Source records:
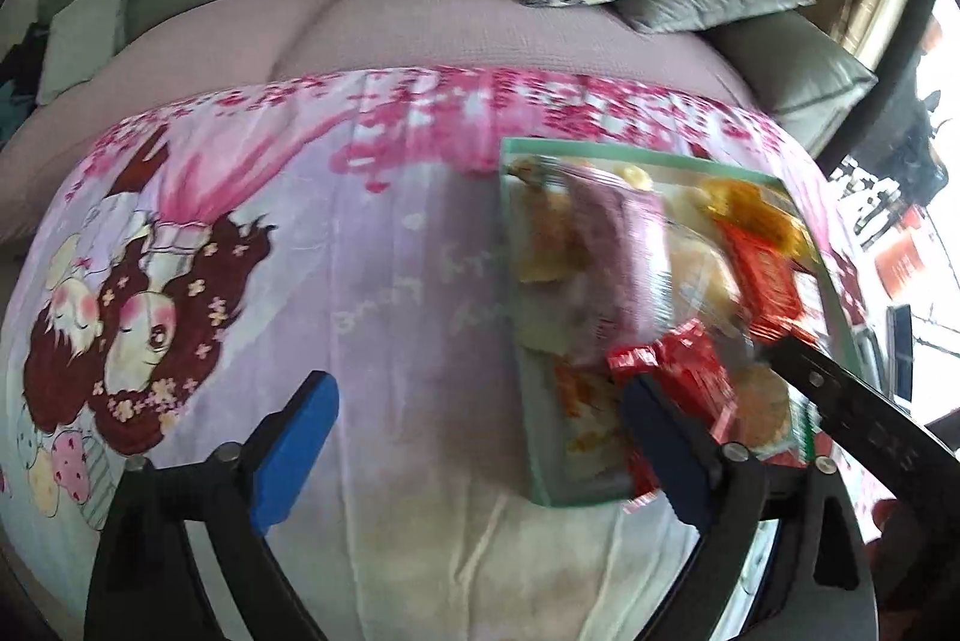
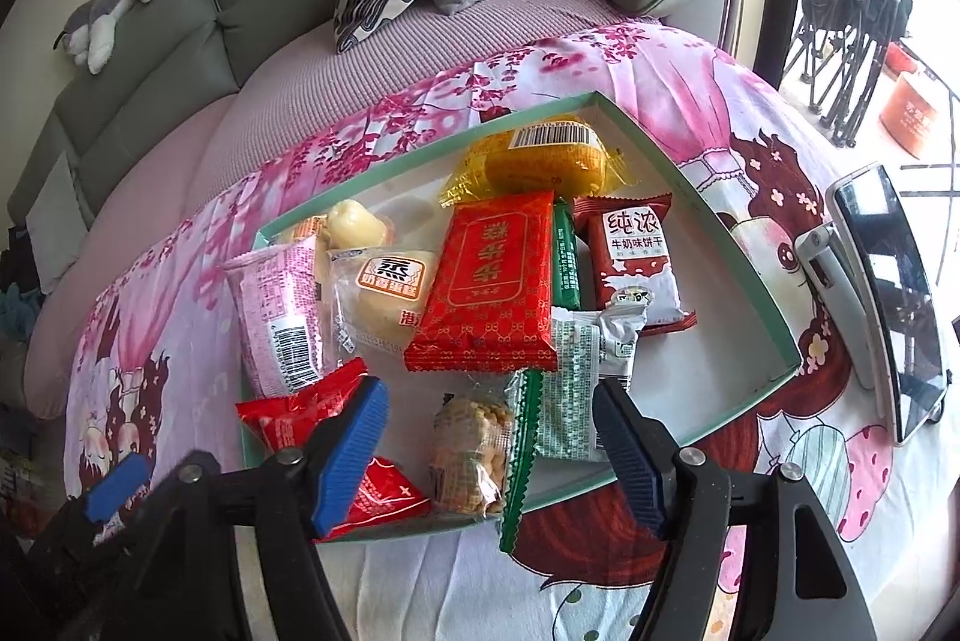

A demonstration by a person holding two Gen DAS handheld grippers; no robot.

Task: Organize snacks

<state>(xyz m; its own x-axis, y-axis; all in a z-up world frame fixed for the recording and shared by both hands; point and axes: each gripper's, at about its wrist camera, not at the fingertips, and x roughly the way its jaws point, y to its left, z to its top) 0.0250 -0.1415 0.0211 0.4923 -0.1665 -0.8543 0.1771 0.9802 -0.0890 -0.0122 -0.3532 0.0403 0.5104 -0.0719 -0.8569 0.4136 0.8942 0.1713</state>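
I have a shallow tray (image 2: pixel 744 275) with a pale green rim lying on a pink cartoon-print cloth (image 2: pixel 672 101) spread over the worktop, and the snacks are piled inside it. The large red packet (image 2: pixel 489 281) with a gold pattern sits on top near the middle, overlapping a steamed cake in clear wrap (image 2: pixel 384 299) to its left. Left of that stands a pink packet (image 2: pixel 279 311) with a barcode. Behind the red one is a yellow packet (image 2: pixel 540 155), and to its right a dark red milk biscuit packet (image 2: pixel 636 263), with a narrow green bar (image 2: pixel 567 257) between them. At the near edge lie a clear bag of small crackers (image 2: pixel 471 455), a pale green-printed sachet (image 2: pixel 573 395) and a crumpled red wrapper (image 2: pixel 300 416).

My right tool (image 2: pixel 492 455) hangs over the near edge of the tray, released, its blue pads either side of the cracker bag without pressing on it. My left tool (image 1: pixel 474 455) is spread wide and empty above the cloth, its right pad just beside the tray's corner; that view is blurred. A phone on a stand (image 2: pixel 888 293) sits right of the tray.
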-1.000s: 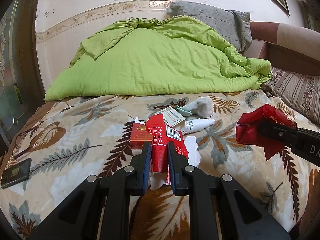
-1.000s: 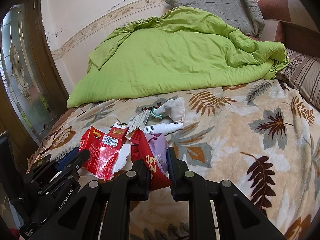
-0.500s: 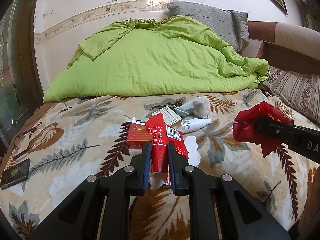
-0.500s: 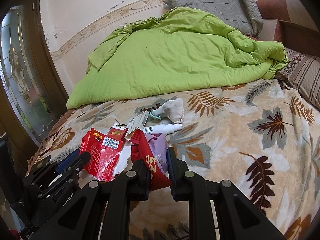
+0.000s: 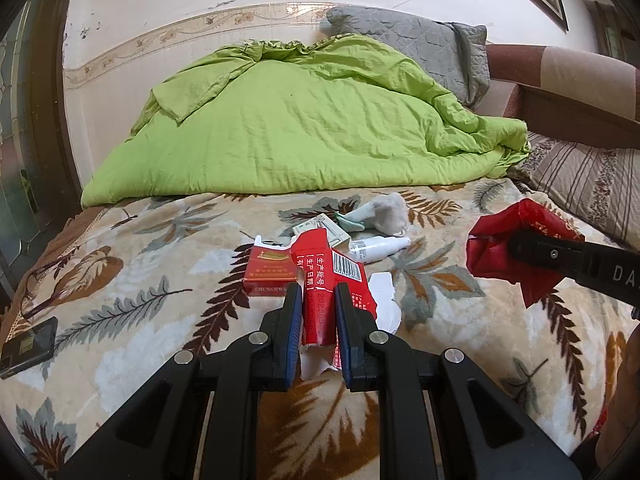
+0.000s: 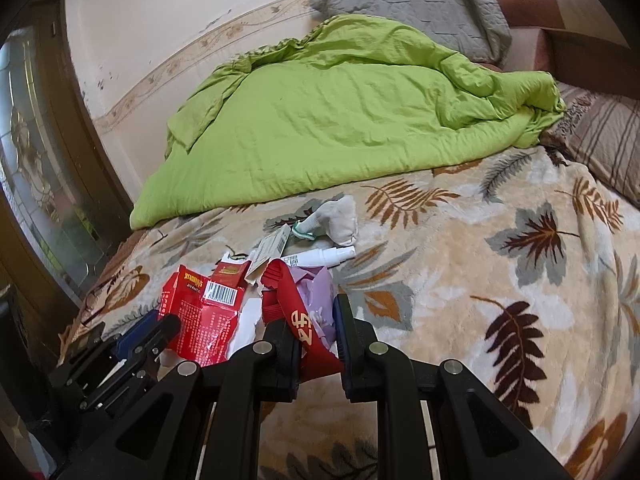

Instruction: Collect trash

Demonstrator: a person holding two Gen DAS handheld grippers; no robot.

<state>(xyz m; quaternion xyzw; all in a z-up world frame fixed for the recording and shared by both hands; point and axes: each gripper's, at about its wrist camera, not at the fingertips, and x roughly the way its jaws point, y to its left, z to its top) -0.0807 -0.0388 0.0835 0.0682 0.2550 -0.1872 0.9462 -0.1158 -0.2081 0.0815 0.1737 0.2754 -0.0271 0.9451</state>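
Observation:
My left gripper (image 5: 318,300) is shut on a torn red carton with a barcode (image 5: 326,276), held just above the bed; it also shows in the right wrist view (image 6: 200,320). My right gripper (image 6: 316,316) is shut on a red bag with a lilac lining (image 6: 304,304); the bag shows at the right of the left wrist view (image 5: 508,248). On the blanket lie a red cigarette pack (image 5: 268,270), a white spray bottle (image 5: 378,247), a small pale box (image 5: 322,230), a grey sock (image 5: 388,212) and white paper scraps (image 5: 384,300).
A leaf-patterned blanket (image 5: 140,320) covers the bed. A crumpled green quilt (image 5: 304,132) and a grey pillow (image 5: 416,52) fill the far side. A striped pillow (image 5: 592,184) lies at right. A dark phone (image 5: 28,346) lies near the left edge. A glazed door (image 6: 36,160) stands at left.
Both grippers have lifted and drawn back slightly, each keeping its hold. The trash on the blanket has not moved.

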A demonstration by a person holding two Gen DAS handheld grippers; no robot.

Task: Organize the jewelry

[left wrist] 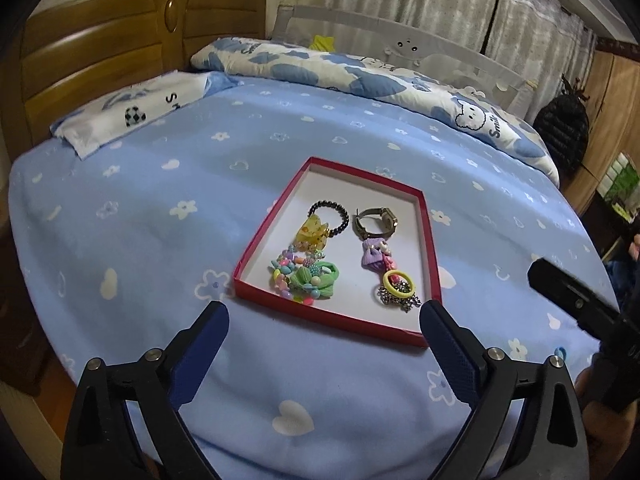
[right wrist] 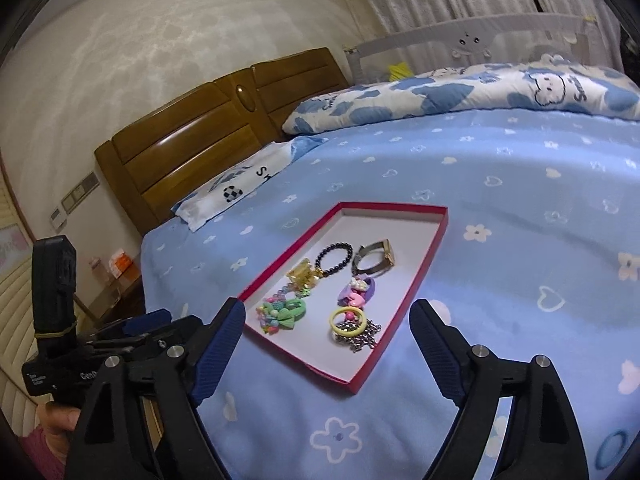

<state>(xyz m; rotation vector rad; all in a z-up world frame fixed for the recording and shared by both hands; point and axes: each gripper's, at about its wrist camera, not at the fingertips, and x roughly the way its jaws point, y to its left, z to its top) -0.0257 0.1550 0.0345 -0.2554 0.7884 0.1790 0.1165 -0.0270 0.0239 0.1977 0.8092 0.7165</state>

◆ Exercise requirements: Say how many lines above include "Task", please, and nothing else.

◆ Response area: 2